Mercredi 10 juin, l'armée russe a attaqué la gare ferroviaire de Sumy. Un Shahed a été abattu par les défenses aériennes directement au-dessus du bâtiment de la station — ses débris sont tombés sur le train de passagers n°143 Sumy-Rakhiv, qui se trouvait sur la voie. Le toit du dernier wagon a pris feu.
Selon le maire par intérim Artemiy Kobzar, quatre civils ont été blessés à la gare. Initialement, on avait signalé deux victimes : un homme de 62 ans et une femme de 36 ans — tous deux ont été hospitalisés en bon état. Plus tard, on a appris l'existence de deux autres femmes blessées, âgées de 69 et 38 ans. Il n'y a eu aucune victime décédée.
« Les passagers et l'équipe du train n'ont pas été blessés car ils se trouvaient à l'abri ».
Ukrzaliznytsia, communiqué officiel
Les pompiers ont rapidement maîtrisé l'incendie. Le train n°143 a quitté Sumy, mais circule avec un retard de plus de cinq heures — en raison de l'inspection de la voie et de la restauration du gabarit après l'attaque.
La voie ferrée comme cible : pas pour la première fois et pas par hasard
Sumy est situé directement à la frontière avec la Russie, la ville subit donc des frappes pratiquement quotidiennement. Les infrastructures ferroviaires de la région constituent une priorité particulière : la nuit du 30 mai, des dizaines de Shaheds ont détruit directement le bâtiment de la gare de Shostka dans la région de Sumy ; le 4 octobre 2025, une frappe sur cette même Shostka a tué une personne et en a blessé au moins 30.
Le chef de l'administration militaire municipale Sergiy Kryvosheyko a confirmé l'attaque et a noté que les faits sont documentés comme un nouveau crime de guerre russe contre la population civile.
Le train n°143 Sumy-Rakhiv parcourt près de 1 300 kilomètres à travers tout le pays : de l'Est frontalier aux Carpates. L'itinéraire n'a été rouvert que depuis le 1er juin après une longue suspension en raison des opérations de combat. Maintenant, il est de nouveau sous le feu le jour du départ.
La logique de la frappe : pourquoi les gares ?

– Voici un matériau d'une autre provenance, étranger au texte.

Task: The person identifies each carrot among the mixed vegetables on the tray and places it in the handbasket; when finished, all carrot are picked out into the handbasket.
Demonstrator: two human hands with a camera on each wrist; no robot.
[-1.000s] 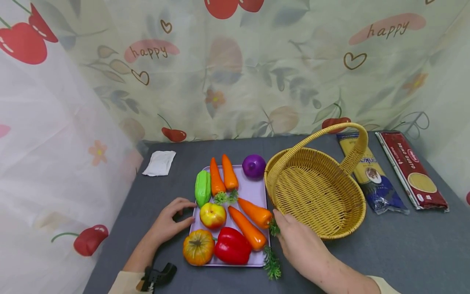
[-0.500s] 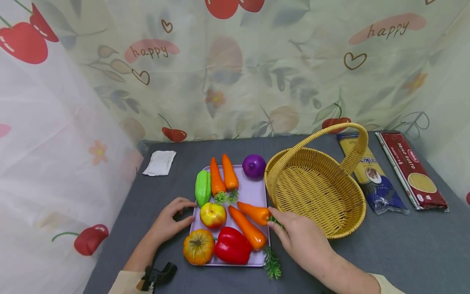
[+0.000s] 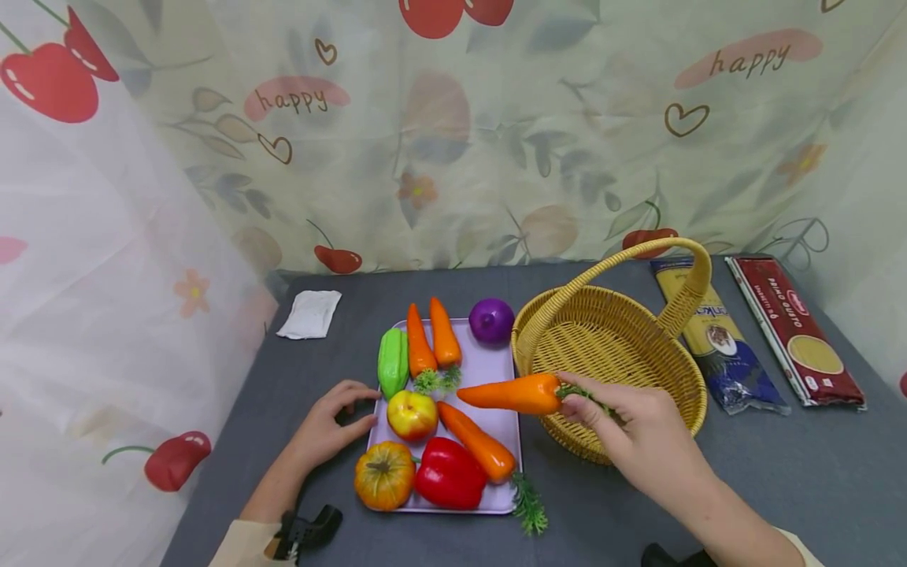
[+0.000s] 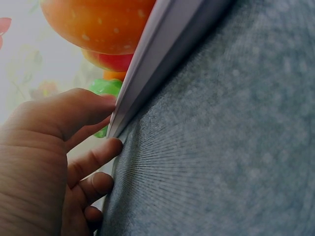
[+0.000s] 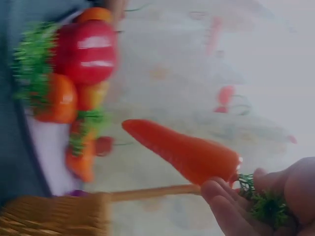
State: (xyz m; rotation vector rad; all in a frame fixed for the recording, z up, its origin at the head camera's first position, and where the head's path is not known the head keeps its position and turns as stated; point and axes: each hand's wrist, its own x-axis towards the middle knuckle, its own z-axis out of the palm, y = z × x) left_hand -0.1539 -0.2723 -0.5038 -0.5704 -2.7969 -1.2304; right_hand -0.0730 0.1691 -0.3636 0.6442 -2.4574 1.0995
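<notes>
My right hand [image 3: 638, 425] pinches an orange carrot [image 3: 513, 394] by its green top, its tip pointing left over the tray; in the right wrist view the carrot [image 5: 184, 150] is raised above the other vegetables. My left hand [image 3: 333, 421] touches the left edge of the lilac tray [image 3: 489, 370], thumb and fingertips right at the rim in the left wrist view. On the tray lie another carrot [image 3: 478, 442], two carrots at the back, a red bell pepper [image 3: 449, 474], a small pumpkin [image 3: 385, 476], a red-yellow fruit [image 3: 412, 415], a ridged green vegetable [image 3: 393, 362] and a purple onion [image 3: 492, 321].
A wicker basket [image 3: 602, 346] with a tall handle stands right of the tray, partly behind my right hand. Beyond it lie a blue-yellow pasta packet [image 3: 719, 339] and a red spaghetti packet [image 3: 797, 331]. A white packet [image 3: 309, 315] lies at the back left.
My right hand has taken hold of the right-hand carrot by its greens and lifted it off the tray, moving rightward towards the basket's front. The left hand stays at the tray edge.
</notes>
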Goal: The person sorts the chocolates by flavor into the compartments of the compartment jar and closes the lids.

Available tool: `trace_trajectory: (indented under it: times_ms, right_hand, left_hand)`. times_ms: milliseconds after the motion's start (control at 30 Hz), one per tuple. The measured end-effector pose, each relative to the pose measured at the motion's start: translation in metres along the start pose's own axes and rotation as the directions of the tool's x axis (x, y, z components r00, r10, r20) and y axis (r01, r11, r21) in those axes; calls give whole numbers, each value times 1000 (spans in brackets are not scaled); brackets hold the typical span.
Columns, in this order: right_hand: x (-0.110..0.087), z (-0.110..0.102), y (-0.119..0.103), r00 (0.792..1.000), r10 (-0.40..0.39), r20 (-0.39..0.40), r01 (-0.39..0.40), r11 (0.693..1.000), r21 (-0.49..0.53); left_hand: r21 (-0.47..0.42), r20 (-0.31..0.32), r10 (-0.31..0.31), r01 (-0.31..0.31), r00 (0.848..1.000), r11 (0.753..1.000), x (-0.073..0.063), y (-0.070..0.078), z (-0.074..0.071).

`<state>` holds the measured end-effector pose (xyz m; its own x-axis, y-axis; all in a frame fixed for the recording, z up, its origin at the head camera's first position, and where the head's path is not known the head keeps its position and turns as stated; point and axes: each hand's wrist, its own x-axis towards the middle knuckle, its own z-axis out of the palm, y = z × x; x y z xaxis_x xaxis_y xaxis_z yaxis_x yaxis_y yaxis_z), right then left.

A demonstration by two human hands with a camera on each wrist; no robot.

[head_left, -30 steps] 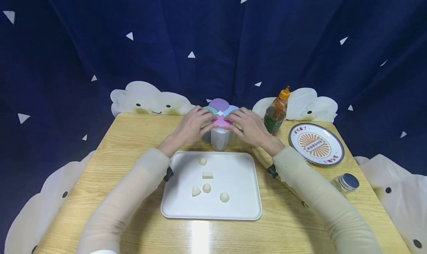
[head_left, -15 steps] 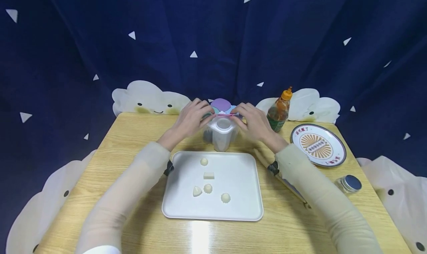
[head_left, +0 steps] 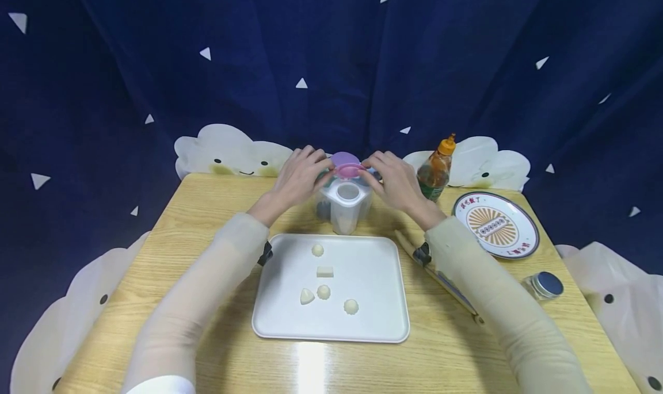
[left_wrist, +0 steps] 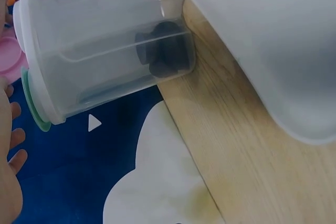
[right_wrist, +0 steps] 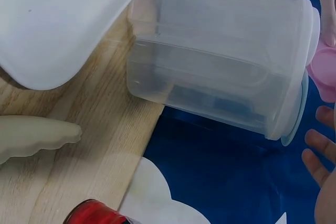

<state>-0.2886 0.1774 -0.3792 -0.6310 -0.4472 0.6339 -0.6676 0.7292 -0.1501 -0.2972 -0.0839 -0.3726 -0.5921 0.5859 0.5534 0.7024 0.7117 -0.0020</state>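
Head view, pink lid (head_left: 349,170): upper centre of the frame, raised above the round opening of a clear container (head_left: 345,217).
Left hand (head_left: 300,175): pinches the lid's left edge between fingers and thumb.
Right hand (head_left: 395,180): pinches its right edge the same way.
Purple lid (head_left: 343,157): just above the pink one in the frame.
White tray (head_left: 373,273): lower centre, on the desk (head_left: 217,210), bearing five small pale pieces (head_left: 323,292).
Right side: sauce bottle (head_left: 434,172), patterned plate (head_left: 495,225), dark-capped jar (head_left: 543,286).
Left wrist view, container: slants across the upper left, dark pieces inside at its base, green lid (left_wrist: 34,100) at its top end; pink lid cut off at the left edge.
Right wrist view, container: upper right, pale blue lid (right_wrist: 296,114) at its top end; pink lid at the right edge, right hand's fingers below.
Scalloped pale object (right_wrist: 39,135): left edge.
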Motion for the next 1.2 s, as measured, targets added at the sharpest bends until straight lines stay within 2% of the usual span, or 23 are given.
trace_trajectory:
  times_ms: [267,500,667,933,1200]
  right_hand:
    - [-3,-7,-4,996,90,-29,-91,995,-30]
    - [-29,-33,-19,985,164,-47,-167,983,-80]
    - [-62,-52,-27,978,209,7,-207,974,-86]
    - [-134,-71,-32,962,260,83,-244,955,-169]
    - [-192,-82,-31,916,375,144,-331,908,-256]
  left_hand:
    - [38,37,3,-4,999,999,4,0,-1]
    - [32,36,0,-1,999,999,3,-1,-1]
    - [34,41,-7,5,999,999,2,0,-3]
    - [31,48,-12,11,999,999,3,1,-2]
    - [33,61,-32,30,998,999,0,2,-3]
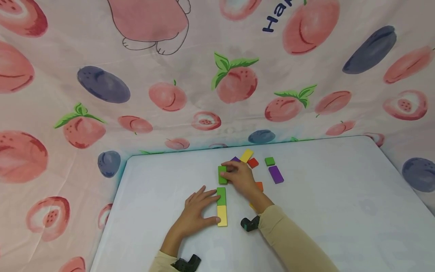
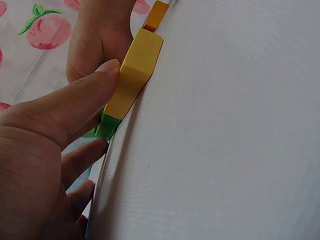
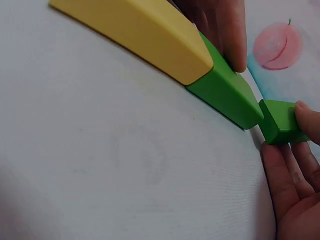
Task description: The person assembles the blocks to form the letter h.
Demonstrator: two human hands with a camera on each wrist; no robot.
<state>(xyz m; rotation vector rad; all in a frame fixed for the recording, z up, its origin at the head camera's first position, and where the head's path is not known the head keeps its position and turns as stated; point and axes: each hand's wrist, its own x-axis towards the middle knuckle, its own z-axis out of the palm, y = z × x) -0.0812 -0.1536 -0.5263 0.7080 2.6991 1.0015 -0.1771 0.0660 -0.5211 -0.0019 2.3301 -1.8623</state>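
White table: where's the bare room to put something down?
The widest bare patch of the white table lies right of the rightmost purple block and right sleeve. Another lies between the left hand and the left edge. It's crowded around the right hand: the green block it pinches, the red block, a yellow block.

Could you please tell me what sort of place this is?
Probably an indoor tabletop corner for play or filming, though the wider room is not shown: a white table, a fruit-print cloth behind it, and coloured blocks on top.
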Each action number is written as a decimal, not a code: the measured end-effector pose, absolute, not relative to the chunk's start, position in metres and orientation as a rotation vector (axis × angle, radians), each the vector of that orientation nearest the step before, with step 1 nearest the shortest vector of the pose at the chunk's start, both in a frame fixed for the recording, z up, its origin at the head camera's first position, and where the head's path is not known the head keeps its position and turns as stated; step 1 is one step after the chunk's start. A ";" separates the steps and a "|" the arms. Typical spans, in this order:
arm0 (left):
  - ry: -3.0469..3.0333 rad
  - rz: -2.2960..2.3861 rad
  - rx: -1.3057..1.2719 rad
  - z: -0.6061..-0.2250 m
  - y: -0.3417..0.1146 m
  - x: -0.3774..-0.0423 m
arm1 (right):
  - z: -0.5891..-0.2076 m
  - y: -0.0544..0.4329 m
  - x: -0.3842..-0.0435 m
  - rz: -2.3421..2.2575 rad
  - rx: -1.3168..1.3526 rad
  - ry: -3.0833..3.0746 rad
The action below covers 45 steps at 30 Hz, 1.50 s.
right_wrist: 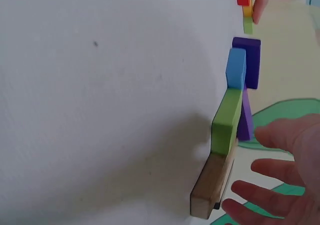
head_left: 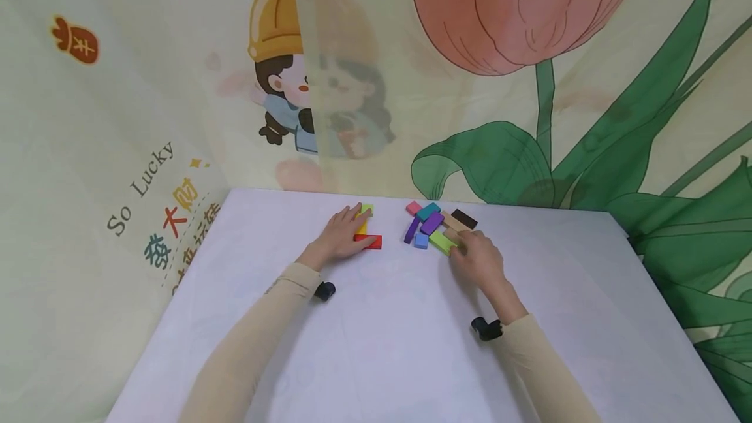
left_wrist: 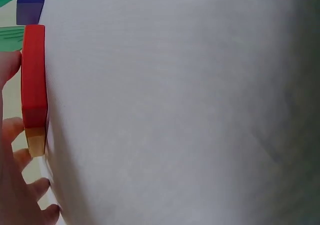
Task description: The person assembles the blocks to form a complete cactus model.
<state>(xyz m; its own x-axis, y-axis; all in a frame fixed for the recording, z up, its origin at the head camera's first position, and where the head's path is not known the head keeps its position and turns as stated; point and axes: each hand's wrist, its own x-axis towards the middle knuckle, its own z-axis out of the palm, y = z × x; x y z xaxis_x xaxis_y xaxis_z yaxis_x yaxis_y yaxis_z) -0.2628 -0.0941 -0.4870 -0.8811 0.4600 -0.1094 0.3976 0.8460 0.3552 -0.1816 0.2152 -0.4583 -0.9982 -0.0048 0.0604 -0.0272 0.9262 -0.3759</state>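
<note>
My left hand (head_left: pixel 339 235) rests with extended fingers over a small group of blocks left of centre. Its thumb lies along a red block (head_left: pixel 375 242), and its fingers partly cover a yellow block (head_left: pixel 361 228) and a lime-green block (head_left: pixel 367 209). In the left wrist view the red block (left_wrist: pixel 34 75) stands beside the thumb, fingers spread below. My right hand (head_left: pixel 480 258) hovers at the near right side of a second cluster, fingertips close to a light green block (head_left: pixel 440 241). Spread fingers with nothing between them face a wooden-coloured block (right_wrist: pixel 207 180) in the right wrist view.
The second cluster also has a pink block (head_left: pixel 414 208), a teal block (head_left: pixel 429 211), purple blocks (head_left: pixel 432 223), a blue block (head_left: pixel 421 241), a tan block (head_left: pixel 452 221) and a dark brown block (head_left: pixel 465 218). They lie near the far edge of the white table (head_left: pixel 388 338), before a printed curtain.
</note>
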 end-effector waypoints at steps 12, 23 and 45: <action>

Le chemin de fer est une artère critique non seulement pour l'évacuation et l'approvisionnement des civils, mais aussi pour la logistique militaire. La Russie le frappe pratiquement quotidiennement : selon Ukrzaliznytsia, les attaques contre les infrastructures ferroviaires sont devenues systématiques après l'échec de l'« offensive éclair ». Cependant, l'effet des frappes sur les gares est avant tout psychologique : jusqu'à présent, la Russie n'a pas réussi à immobiliser le chemin de fer ukrainien, les trains reprennent circulation même après des coups directs.
Si la Russie poursuit sa tactique de frappes contre les nœuds ferroviaires des villes frontalières, la question n'est plus de savoir si Ukrzaliznytsia pourra maintenir le trafic — mais au prix humain parmi les civils que cela représentera.